Marrone discussed the extension in the vein he discusses most such issues; he's an NFL veteran coach who understands what contract extensions mean. They are great – and greatly appreciated by those who receive them – but Marrone keeps them in perspective.
"There are expectations and you have to earn it and keep earning it and we have to do a better job," Marrone said. "They are putting their faith or rewarding where we are and we have to make sure we uphold our end and continue to work harder and continue to do a better job. That is how I view it.
"In this league, like I have said before, I walk in everyday trying to make sure I am earning my job, to keep this job. You see how volatile the league is every year. You could have a good year and then the next year. It is a lot.
"You have to continue to let the past go, whether it has been success or failure and continue to work on that day and get better right now."
That smacks of NFL Coach Speak, but the words seem sincere from Marrone, perhaps because his no-nonsense approach served him so well – and seemed so genuine – throughout his first year-plus as the Jaguars' head coach.
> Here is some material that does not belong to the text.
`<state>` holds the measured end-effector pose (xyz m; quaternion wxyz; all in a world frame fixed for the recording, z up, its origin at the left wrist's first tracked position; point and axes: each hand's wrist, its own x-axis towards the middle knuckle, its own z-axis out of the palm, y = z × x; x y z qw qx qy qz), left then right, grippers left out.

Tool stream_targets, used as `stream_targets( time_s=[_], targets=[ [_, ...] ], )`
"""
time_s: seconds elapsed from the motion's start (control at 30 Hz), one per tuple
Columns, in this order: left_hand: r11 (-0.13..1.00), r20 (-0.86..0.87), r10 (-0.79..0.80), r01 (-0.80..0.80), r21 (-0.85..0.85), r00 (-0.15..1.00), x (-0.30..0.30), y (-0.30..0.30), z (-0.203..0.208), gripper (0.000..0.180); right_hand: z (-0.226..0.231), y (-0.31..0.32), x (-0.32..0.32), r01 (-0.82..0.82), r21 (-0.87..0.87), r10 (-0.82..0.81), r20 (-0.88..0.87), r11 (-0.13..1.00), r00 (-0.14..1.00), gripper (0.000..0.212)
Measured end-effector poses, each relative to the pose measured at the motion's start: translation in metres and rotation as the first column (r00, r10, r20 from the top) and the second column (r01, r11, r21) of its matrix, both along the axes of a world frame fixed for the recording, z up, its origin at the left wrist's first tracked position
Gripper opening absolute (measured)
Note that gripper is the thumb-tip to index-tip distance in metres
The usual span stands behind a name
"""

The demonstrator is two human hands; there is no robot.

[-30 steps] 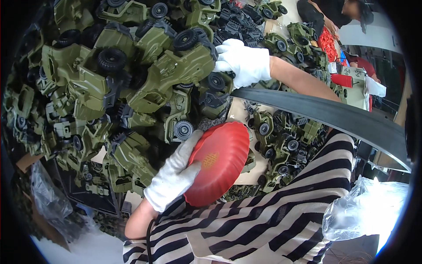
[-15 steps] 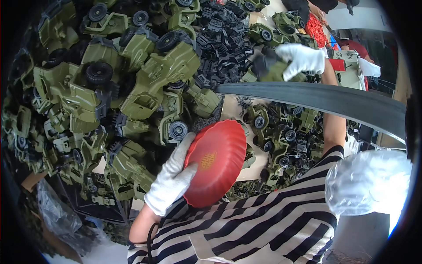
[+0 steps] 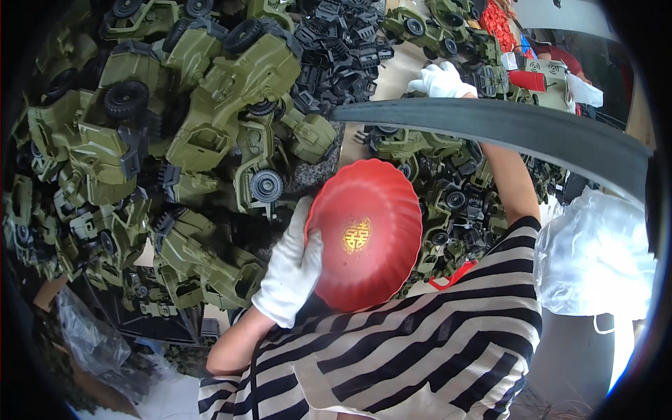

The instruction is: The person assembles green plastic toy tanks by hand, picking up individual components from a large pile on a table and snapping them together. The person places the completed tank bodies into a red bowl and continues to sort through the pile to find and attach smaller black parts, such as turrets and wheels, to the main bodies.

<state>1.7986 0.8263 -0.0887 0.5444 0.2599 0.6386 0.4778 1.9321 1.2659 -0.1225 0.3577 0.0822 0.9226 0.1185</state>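
Observation:
My left hand, in a white glove, grips the left rim of a red scalloped bowl with its thumb over the edge. The bowl is tilted up toward me, and a gold emblem shows at its centre. Farther off, beyond the dark grey bar, my gloved right hand reaches over the light tabletop with its fingers curled. What those fingers hold, if anything, is hidden. Black plastic parts lie left of this hand, and a green toy jeep stands beyond it.
Large green toy vehicles are heaped on the left. Smaller toy vehicles crowd beneath my right forearm. A dark grey bar crosses above them from the right. Clear plastic bags hang at the right; red pieces lie far back.
The bowl has moved right and turned so its inside faces me more. My right hand has moved left, away from the toy vehicle beside it, and its fingers are more curled.

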Motion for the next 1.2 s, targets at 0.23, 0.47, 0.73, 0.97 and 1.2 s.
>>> stream_targets(
  time_s=[0.23,0.47,0.73,0.97,1.2],
  targets=[
    [0.996,0.018,0.084,-0.084,0.032,0.996,0.003,-0.006,-0.008,0.053,-0.001,-0.033,-0.05,0.192,-0.117,-0.217,-0.264,0.974,0.94,0.06],
    [0.993,0.028,0.114,-0.115,0.036,0.993,-0.001,-0.009,-0.01,0.054,-0.052,-0.07,-0.132,0.413,-0.315,-0.516,-0.429,0.855,0.741,0.124],
    [0.969,0.147,0.247,-0.249,-0.009,0.958,-0.012,0.006,-0.005,0.051,-0.059,-0.07,-0.131,0.414,-0.427,-0.585,-0.438,0.804,0.683,0.108],
    [0.971,-0.363,-0.044,-0.045,-0.234,0.931,-0.021,0.018,0.003,0.053,-0.066,-0.066,-0.127,0.378,-0.433,-0.562,-0.468,0.818,0.682,0.081],
    [0.941,-0.517,-0.146,-0.043,-0.336,0.844,-0.015,0.027,-0.018,0.045,-0.063,-0.039,-0.127,0.232,-0.496,-0.476,-0.448,0.836,0.757,0.063]
  ],
)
Marrone wasted no time reiterating the need for that approach – not only with the coaching staff but the entire team – the day after the AFC Championship Game. One of his first themes in his next-day press conference was that last year's success will mean nothing for next season.
Marrone reiterated that Wednesday. He likely will reiterate it a lot this offseason. As for when he put last season behind – like, for real – Marrone said that didn't happen immediately.
He instead said it happened when he expected – after the Philadelphia Eagles beat the Patriots in Super Bowl LII early this month. Marrone said the Super Bowl has felt like the right time to move forward after he has been involved with conference title losses in the past. And so it was again.
"In my mind, I get it set for after the Super Bowl," Marrone said. "I try to stay away from the television and you want to stay away because it hurts so much. But in my mind, once they crown the champion, there's 24 hours or 48 hours afterwards, and then all of a sudden your mind's like, 'OK, the Philadelphia Eagles are the World Champions … here we go … we're starting again. Let's go.'
"To me, after the Super Bowl, mentally it clicks over."
So, yes, for Marrone and the Jaguars, it's very much 2018. The NFL calendar flips fast, and there's nothing quite like the combine with its focus on the immediate future of free-agency and the long-term future of another draft class to reiterate that.
The topic needed no reiterating for the Marrone, though.
For the Jaguars' head coach, the annual process of earning his job began a few weeks back.